EBRI Issue Brief

The Future of Employment-Based Health Benefits

May 1, 1995 24  pages


"You're not going to get cost containment unless you're willing either to put a restriction on tax deductibility or impose serious regulation. So it seems to me we're going to continue to move toward efficiency piecemeal."
—Len Nichols, Office of Management and Budget

"The decline in Medicare trust funds is so significant, so rapid at the end, that at most, through provider and reimbursement cuts, the date of insolvency can be pushed back maybe a year. That's the big issue. It's something that employers should be very concerned about."
—Larry Atkins, The Corporate Health Care Coalition

"The kind of system we want, if we believe in competition and enterprise, is one where the market encourages insurers, hospitals, and physicians to innovate—to come up with better ways to take care of the people who are costing us a lot of money. By 'us,' I mean employers or whoever is paying the bill."
—Stan Jones, Consultant

"One of our fundamental problems is there's an insurance market and a health care market.
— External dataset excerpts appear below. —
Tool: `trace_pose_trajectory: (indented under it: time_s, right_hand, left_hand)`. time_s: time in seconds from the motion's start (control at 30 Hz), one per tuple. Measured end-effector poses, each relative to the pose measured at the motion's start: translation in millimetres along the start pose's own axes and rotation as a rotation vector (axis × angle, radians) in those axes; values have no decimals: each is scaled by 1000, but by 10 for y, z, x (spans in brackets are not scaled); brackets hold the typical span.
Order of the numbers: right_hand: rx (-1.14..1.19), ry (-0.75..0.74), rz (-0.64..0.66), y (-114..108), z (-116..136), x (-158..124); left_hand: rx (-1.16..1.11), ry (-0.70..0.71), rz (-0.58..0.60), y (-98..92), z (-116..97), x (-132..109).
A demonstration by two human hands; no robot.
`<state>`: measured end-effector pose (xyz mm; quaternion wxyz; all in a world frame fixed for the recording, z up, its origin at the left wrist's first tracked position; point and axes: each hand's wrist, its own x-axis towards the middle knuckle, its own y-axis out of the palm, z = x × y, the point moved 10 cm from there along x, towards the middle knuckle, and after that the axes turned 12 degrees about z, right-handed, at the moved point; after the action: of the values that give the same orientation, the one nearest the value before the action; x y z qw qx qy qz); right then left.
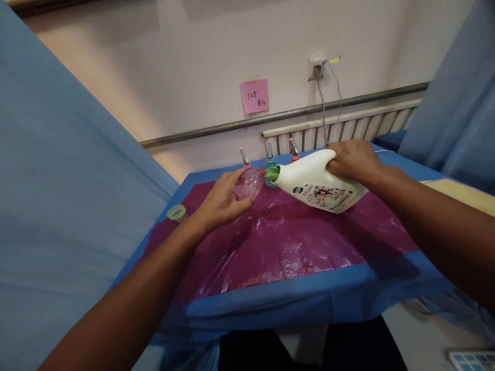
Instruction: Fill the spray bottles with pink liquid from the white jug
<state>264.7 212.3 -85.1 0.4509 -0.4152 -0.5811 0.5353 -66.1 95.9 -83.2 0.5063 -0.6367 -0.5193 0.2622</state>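
Note:
My right hand (353, 158) grips the handle of a white detergent jug (332, 191), tilted on its side. Its green-lined mouth points left, close to a clear plastic bottle (247, 186). Around that clear bottle curls my left hand (224, 200), thumb at the front and fingers at the back. A pump head with a pink collar (246, 159) shows just above the clear bottle; I cannot tell if it is fitted to it. Behind the jug's mouth stands a teal pump bottle (270, 164), and beside it another pump with a pink collar (294, 149). Any flow is too small to make out.
A pale green cap (177, 212) lies at the left on the purple plastic sheet (294, 247), which covers a blue-draped table (278, 296). Blue curtains hang on both sides. On the wall are a pink note (254, 96), a socket with cables (316, 68) and a radiator (351, 123).

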Motion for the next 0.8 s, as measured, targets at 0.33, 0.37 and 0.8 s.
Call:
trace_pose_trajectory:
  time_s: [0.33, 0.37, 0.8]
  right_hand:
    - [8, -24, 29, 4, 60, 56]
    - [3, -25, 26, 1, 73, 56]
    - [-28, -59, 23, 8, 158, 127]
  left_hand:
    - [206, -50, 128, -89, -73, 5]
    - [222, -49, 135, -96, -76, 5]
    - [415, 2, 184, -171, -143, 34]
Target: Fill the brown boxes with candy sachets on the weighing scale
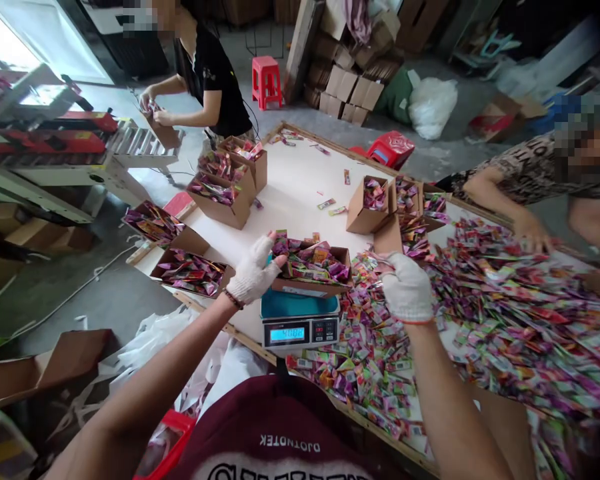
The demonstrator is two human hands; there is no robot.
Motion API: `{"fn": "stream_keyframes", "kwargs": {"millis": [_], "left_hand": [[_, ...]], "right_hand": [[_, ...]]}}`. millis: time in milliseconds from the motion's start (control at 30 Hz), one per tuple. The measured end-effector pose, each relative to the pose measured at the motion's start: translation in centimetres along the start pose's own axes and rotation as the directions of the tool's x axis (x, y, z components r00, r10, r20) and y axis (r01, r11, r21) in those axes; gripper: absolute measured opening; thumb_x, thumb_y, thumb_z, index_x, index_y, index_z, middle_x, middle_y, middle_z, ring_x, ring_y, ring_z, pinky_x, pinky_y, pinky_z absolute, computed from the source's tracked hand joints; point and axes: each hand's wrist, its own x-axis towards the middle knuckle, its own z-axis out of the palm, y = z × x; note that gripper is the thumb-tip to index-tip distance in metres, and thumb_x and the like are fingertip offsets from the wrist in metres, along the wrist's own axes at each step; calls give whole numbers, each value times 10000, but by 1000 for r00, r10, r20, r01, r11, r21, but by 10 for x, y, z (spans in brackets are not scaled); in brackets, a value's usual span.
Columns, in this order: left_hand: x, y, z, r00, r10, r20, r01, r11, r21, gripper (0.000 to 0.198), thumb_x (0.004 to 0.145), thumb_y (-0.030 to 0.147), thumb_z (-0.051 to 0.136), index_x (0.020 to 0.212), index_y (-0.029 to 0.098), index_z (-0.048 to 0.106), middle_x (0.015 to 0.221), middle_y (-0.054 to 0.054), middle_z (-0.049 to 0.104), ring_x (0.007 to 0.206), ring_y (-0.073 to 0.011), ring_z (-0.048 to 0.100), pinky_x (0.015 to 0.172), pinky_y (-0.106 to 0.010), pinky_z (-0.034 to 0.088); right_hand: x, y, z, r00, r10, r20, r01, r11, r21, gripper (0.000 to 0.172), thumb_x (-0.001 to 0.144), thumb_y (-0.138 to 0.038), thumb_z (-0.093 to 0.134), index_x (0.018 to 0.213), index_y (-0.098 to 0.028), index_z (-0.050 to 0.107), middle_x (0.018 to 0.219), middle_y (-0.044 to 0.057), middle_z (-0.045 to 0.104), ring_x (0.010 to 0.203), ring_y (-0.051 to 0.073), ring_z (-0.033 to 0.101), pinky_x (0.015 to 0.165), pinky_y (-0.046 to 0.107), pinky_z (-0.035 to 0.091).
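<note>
An open cardboard box (pixel 300 289) full of small purple and orange packets sits on the blue pan of a digital scale (pixel 300 331) with a lit display. My left hand (pixel 254 272), in a white glove with bare fingertips, is at the box's left end, thumb and fingers apart. To the right of the box, my right hand (pixel 407 288), gloved the same way, hovers over the loose packets (pixel 375 347). Its fingers are curled together; whatever is between them is too small to make out.
Filled boxes (pixel 223 200) stand at the table's left, with others (pixel 370 207) at the right. A big packet heap (pixel 520 293) covers the right side, where a co-worker's hand (pixel 533 233) reaches in. Another person (pixel 215 87) handles a box beside a roller conveyor (pixel 135 140).
</note>
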Motion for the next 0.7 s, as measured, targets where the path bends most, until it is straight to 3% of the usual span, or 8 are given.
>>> {"fn": "stream_keyframes", "kwargs": {"millis": [67, 167, 267, 333, 400, 467, 567, 700], "left_hand": [[13, 19, 11, 979, 168, 114, -176, 982, 64, 617, 974, 470, 512, 1476, 113, 489, 1484, -208, 540, 1401, -318, 484, 1178, -495, 375], [18, 44, 34, 897, 250, 365, -336, 921, 195, 616, 937, 531, 561, 1352, 78, 599, 1346, -235, 631, 1269, -349, 580, 1122, -515, 400], [22, 59, 51, 853, 157, 497, -334, 897, 289, 715, 850, 675, 599, 1187, 50, 684, 1221, -278, 666, 1142, -396, 634, 1015, -549, 468], [27, 59, 49, 834, 163, 528, -328, 915, 234, 677, 834, 690, 607, 1094, 74, 715, 1167, -269, 682, 1106, -395, 652, 980, -551, 502], [31, 51, 34, 857, 253, 450, -322, 943, 84, 521, 906, 582, 577, 1117, 125, 711, 1221, -228, 680, 1175, -352, 643, 1012, -506, 518], [29, 34, 12, 930, 293, 221, -290, 956, -46, 413, 969, 429, 526, 1271, 178, 652, 1409, -188, 598, 1341, -297, 554, 1101, -460, 486], [10, -11, -22, 993, 98, -68, -102, 992, -68, 443, 989, 353, 481, 1408, 228, 553, 1581, -153, 440, 1443, -276, 459, 1166, -466, 438], [-42, -85, -41, 977, -183, -111, 195, 975, 107, 388, 955, 335, 466, 1272, 199, 644, 1494, -157, 542, 1384, -300, 527, 1132, -474, 473]], "right_hand": [[-15, 16, -16, 998, 48, 33, -41, 979, -200, 327, 873, -282, 573, 1144, -157, 706, 1158, 172, 682, 1059, 336, 644, 915, 469, 516], [-33, 13, -17, 970, -172, 171, 204, 959, -195, 414, 866, -317, 647, 1252, -168, 658, 1266, 169, 648, 1159, 333, 607, 996, 489, 482], [-37, -17, 10, 816, -472, 334, 517, 854, -59, 369, 888, -226, 615, 1255, -199, 650, 1292, 116, 669, 1244, 295, 571, 1170, 546, 309], [-26, -37, 33, 756, -505, 416, 572, 819, -47, 264, 879, -164, 574, 1113, -202, 691, 1183, 89, 712, 1176, 265, 598, 1180, 533, 270], [-5, -51, 52, 755, -466, 460, 553, 830, -66, 181, 875, -147, 541, 941, -203, 700, 993, 68, 726, 1019, 231, 624, 1094, 448, 359], [25, -61, 64, 781, -420, 462, 516, 851, -100, 168, 887, -174, 528, 888, -202, 693, 892, 73, 707, 919, 227, 612, 968, 399, 415], [78, -82, 83, 816, -365, 448, 465, 875, -134, 187, 914, -233, 519, 952, -196, 697, 908, 102, 705, 908, 239, 602, 909, 400, 410], [153, -129, 131, 824, -340, 453, 433, 894, -116, 198, 954, -262, 522, 985, -165, 692, 932, 95, 699, 916, 223, 618, 953, 433, 437]]}}
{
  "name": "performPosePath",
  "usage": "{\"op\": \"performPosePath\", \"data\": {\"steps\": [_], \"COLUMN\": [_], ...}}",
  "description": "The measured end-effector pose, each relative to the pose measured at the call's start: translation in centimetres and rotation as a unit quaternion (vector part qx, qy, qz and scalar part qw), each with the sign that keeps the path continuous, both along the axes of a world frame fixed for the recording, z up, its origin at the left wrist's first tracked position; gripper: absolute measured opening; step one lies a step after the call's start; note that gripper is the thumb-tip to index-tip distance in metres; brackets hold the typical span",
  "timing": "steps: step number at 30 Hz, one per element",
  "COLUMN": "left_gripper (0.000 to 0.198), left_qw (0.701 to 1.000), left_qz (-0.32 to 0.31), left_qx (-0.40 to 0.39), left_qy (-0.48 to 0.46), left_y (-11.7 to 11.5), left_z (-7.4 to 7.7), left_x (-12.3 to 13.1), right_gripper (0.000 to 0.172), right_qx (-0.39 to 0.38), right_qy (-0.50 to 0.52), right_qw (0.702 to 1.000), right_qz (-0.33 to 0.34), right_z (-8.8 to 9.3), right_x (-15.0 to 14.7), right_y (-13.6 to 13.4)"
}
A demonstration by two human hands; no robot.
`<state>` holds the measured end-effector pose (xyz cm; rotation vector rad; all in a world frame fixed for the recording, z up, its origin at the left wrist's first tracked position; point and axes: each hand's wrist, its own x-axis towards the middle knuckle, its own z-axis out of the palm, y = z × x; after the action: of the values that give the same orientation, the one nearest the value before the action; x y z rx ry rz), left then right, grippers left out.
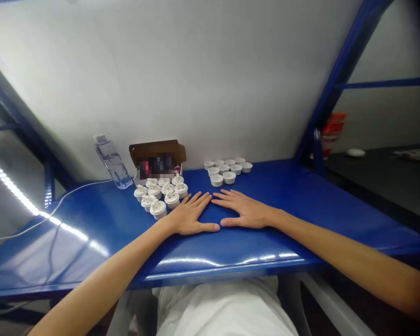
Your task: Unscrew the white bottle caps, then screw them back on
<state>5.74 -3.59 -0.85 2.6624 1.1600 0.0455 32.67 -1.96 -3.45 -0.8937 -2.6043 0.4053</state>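
My left hand [192,214] lies flat on the blue tabletop [210,247], its fingers outstretched and thumb pointing right. Close beside its wrist and fingers stands a cluster of several white round pieces [158,209] with knobbed tops and small dark marks. My right hand [247,210] also rests flat, fingers stretched toward the left, with nothing in it. The fingertips of both hands almost meet; whether they touch I cannot tell. Beyond my right hand is a group of several small white cups [229,177] with open tops.
Behind the knobbed pieces stands an open cardboard box [157,148], its contents blurred. A clear bottle [114,163] with a white cap is left of it, near a white cable [80,187]. Blue posts [331,88] rise at the sides. A white wall [210,84] closes the back.
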Motion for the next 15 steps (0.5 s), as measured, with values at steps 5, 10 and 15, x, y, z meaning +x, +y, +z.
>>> {"op": "performPosePath", "data": {"steps": [5,10,15], "left_gripper": [0.106,0.102,0.059], "left_qw": [1.0,1.0,0.984], "left_qz": [0.001,-0.001,-0.021], "left_qx": [-0.006,0.011,0.157], "left_qy": [0.01,-0.013,-0.081], "left_y": [0.2,-0.2,-0.4], "left_z": [0.2,0.6,1.7], "left_x": [0.0,0.2,0.3], "right_gripper": [0.036,0.057,0.079], "right_qx": [0.144,0.183,0.097], "right_qy": [0.133,0.126,0.105], "right_qw": [0.977,0.955,0.956], "right_qz": [-0.084,-0.198,-0.256], "right_z": [0.5,0.4,0.4], "right_x": [-0.4,0.2,1.2], "right_y": [0.8,2.9,3.6]}}
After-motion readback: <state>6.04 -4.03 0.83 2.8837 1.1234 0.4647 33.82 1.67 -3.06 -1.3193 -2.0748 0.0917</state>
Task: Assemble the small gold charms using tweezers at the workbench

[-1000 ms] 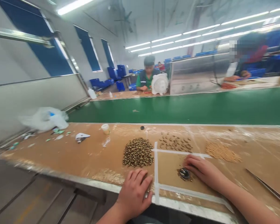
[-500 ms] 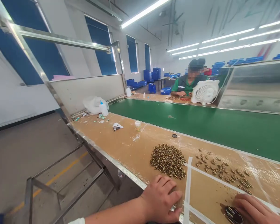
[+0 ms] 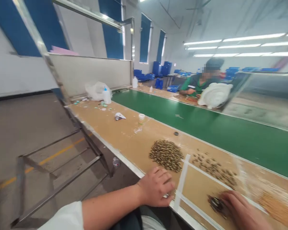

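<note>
My left hand rests at the table's front edge, fingers curled, just below a heap of small brass-coloured metal pieces. Something small and shiny shows under its fingertips, too small to name. At the lower right, my right hand has its fingertips at a dark shiny oval object lying on the brown tabletop; blur hides whether they grip it. Scattered metal pieces lie beyond the white tape, and a pile of orange pieces is at the far right.
A green conveyor belt runs behind the brown table. On the table stand a white bottle, a small tub and a black disc. Across the belt a person sits beside a white fan.
The camera view has turned to the right and tilted down, blurring the picture. More of my left sleeve and of the orange pile shows. Both hands remain near the same things.
</note>
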The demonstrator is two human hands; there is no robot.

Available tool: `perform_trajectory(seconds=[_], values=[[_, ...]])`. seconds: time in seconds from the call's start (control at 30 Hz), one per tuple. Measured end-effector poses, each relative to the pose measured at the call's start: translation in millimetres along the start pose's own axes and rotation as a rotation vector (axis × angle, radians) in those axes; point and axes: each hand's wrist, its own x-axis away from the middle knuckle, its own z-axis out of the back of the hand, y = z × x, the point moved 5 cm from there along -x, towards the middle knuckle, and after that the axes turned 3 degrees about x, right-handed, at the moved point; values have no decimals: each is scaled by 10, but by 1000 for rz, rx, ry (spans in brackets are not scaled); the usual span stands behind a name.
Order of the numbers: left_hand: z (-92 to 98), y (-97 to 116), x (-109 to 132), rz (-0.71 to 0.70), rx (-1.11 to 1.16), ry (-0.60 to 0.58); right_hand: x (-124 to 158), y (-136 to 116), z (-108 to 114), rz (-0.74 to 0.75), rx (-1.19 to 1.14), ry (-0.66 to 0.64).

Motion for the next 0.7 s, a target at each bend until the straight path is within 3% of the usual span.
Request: perform_trajectory(seconds=[0.1, 0.17, 0.33, 0.5, 0.6, 0.7], values=[[58, -18, 0, 24, 65, 70, -129, -437, 195, -19, 7, -152], [39, -90, -16, 63, 150, 13, -229, -598, 269, -12, 24, -147], [130, -182, -57, 96, 373, 43, -266, -581, 313, -126, 10, -85], [196, 105, -125, 171, 796, 74, -121, -519, 425, -285, -175, 45], [9, 371, -280, 439, 1325, -132, -15, -636, 538, -360, -271, 176], [-229, 688, -451, 927, 2030, -368, 73, -1005, 616, -309, -341, 278]])
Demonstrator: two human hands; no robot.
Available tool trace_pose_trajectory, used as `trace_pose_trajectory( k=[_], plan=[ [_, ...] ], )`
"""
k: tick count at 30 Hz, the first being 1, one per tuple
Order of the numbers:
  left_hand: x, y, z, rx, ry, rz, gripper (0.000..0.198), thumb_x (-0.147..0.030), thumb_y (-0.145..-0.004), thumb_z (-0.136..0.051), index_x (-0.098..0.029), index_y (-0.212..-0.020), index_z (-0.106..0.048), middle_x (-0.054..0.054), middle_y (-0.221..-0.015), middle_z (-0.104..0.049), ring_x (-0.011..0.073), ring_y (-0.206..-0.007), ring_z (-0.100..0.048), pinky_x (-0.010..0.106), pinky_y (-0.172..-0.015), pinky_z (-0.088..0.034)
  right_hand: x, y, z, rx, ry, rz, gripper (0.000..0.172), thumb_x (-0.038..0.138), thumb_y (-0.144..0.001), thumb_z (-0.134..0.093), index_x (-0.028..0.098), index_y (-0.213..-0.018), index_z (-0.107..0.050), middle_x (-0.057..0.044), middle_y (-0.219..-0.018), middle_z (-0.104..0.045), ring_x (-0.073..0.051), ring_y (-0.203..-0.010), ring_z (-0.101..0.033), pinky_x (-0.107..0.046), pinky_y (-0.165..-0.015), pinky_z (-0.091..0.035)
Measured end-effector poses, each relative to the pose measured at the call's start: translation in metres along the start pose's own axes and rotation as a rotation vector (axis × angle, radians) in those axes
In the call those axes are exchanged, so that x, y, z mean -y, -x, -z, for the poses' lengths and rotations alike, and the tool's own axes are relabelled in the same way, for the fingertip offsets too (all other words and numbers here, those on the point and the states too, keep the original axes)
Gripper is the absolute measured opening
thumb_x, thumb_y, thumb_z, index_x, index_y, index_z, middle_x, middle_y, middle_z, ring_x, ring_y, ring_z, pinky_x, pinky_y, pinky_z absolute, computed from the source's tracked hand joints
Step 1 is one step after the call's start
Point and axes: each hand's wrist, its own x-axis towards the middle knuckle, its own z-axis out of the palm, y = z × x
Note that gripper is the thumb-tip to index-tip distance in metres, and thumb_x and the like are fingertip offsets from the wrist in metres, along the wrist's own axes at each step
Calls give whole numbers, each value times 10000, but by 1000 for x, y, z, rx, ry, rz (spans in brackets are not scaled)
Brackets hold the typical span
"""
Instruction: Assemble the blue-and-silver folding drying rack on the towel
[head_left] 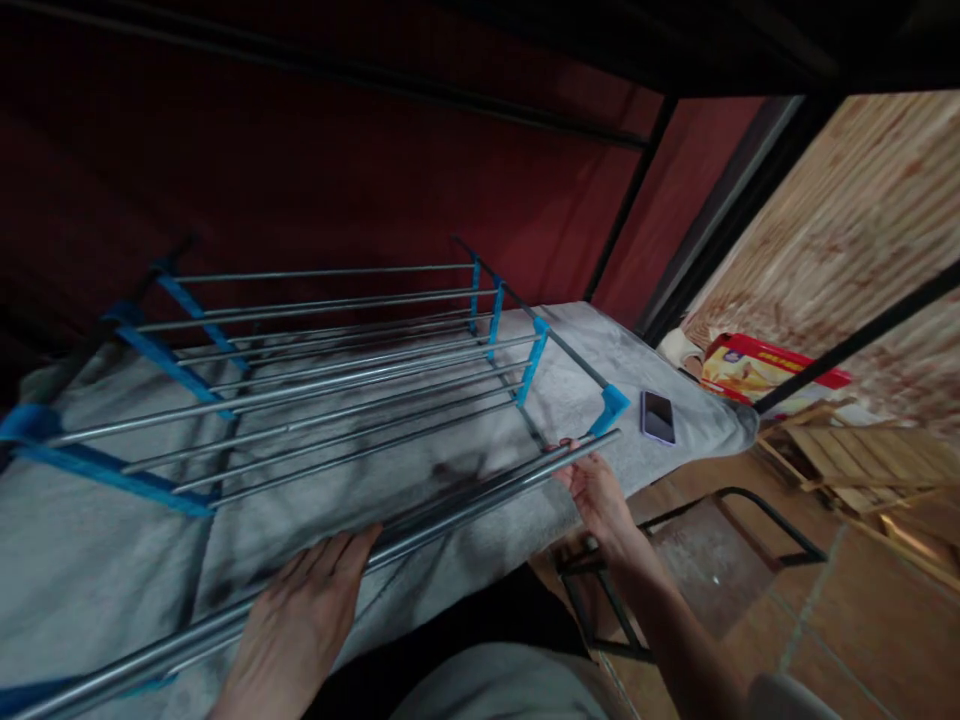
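A rack of grey metal rods [337, 385] with blue plastic connectors [611, 405] lies on a grey cloth-covered surface [112, 560]. A bundle of loose metal rods [457, 495] runs along the near edge. My left hand [300, 620] rests on top of that bundle with its fingers stretched flat. My right hand [596, 490] grips the right end of the same rods, just below the corner connector, fingers curled round them.
A phone [658, 416] lies on the cloth at the right. Beyond it sit a red and yellow box [757, 370] and wooden slats [847, 455]. A black metal frame [757, 515] stands on the tiled floor. Dark red fabric walls rise behind.
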Motion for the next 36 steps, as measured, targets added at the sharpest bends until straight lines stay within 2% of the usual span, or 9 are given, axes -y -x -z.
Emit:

If there were one market, we would realign the incentives, which would allow us to better address the issue of cost."
—Dan Leach, Lutheran Medical Center

"The question seems to be about whether we intended, when we went down this road to an employment-based system, to have employees, or even the employers, in small firms pay a higher price for a comparable product."
—David Helms, The Alpha Center

"While some employers want to reduce the number of HMOs offered to their employees, others view HMO competition as a key part of their benefits strategy."
—Bill Link, Prudential Insurance Company of America

"I think that the key thing for so many physicians is to be able to be part of a managed care plan that understands some of their problems with respect to the quality of care."
—Alan Nelson, M.D., American Society of Internal Medicine

"The decline or even elimination of employment-based health benefits implies neither that American health care will improve nor that American health care will deteriorate. It does imply that American health care will be different."